__Aim of the exercise__
In the data below, find the line that contains "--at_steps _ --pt" and the line that contains "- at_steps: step". Copy both, plus every line between them, exactly.

__Dataset extract__
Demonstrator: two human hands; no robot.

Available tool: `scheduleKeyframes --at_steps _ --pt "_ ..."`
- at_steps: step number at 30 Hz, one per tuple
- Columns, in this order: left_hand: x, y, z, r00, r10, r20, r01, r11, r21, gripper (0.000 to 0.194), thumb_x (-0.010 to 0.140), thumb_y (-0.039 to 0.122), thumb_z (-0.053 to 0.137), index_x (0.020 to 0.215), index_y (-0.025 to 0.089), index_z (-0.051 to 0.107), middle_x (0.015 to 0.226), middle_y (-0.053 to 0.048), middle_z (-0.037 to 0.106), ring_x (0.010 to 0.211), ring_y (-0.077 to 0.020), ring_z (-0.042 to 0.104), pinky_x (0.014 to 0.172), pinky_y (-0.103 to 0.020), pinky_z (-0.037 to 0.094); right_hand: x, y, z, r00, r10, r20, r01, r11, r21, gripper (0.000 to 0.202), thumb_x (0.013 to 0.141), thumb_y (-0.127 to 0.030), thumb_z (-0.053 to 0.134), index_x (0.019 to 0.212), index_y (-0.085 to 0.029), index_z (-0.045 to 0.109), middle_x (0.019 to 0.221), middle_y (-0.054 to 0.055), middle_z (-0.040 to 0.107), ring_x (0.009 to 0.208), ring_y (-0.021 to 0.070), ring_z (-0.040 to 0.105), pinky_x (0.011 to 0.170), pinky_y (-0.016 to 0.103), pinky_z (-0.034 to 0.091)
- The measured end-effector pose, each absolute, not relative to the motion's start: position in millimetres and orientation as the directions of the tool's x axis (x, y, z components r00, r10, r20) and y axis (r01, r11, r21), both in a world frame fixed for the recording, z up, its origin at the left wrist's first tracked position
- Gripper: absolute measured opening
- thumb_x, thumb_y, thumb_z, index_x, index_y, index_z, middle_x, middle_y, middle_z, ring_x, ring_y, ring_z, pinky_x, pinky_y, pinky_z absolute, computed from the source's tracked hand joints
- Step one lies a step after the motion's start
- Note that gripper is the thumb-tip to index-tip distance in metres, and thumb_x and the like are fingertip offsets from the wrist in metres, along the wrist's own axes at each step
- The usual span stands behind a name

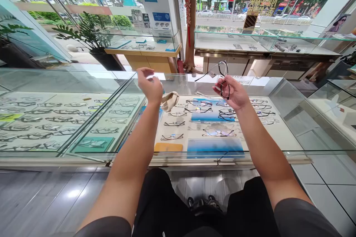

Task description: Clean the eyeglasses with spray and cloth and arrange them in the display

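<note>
Black-framed glasses (228, 91) are held upright in my right hand (236, 92), pinched by the rim, with one temple and a small tag pointing left. My left hand (150, 85) is raised over the glass case, its fingers curled; a small bluish thing shows at its right side, too little of it to name. A beige cloth (170, 101) lies crumpled just right of and below my left hand. Under the glass, rows of glasses (219, 132) rest on white and blue panels, with an orange pad (168, 147) near the front edge.
The glass display case (289, 114) spans the view before me, its left section holding many glasses (58, 119). Farther back stand two more cases (150, 52), a potted plant (96, 40), a wooden post (190, 18) and a red extinguisher (180, 66).
</note>
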State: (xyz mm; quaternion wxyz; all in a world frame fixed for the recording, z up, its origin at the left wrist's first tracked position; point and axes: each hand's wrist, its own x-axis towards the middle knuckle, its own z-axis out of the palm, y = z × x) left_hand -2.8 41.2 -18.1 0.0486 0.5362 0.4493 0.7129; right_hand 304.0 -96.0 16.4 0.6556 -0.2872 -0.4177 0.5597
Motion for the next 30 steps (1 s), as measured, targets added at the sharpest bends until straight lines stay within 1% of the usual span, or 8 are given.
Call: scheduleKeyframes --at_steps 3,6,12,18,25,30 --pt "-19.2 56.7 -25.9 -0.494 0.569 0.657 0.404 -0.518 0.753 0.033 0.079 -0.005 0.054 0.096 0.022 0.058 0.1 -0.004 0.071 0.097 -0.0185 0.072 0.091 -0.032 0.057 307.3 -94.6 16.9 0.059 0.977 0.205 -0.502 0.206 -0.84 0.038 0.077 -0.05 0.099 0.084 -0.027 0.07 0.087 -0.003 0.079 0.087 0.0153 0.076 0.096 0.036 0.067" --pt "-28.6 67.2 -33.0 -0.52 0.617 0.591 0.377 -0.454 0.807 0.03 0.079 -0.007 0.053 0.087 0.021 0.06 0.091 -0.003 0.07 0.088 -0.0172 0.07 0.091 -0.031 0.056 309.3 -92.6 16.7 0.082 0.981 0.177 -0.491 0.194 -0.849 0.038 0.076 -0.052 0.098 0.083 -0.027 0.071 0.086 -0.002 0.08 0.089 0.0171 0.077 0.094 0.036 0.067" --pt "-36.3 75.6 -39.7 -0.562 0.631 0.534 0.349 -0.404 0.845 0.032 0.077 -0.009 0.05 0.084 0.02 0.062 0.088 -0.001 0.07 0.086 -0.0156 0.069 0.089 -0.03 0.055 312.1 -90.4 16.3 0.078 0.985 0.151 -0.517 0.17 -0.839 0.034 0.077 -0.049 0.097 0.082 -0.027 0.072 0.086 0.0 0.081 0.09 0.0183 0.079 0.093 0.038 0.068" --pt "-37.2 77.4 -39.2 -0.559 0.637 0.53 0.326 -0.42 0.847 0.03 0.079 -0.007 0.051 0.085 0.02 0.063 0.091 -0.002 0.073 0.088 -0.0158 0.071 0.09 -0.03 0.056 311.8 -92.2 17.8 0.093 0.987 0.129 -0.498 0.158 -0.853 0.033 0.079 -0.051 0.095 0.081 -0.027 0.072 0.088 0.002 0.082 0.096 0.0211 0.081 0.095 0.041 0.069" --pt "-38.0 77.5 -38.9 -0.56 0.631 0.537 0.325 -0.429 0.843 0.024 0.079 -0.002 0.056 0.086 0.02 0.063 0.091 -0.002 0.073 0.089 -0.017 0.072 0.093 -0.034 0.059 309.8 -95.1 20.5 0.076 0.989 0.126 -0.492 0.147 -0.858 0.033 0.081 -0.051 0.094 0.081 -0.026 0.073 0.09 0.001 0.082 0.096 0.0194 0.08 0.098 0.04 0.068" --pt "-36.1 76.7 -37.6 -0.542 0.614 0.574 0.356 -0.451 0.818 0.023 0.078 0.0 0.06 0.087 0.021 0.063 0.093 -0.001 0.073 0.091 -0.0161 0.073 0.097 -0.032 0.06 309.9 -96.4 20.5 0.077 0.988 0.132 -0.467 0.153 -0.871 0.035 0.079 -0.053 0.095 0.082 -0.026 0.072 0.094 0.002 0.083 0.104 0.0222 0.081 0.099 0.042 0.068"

__Response below__
Available tool: `scheduleKeyframes --at_steps _ --pt "_ ..."`
- at_steps: step number at 30 Hz, one per tuple

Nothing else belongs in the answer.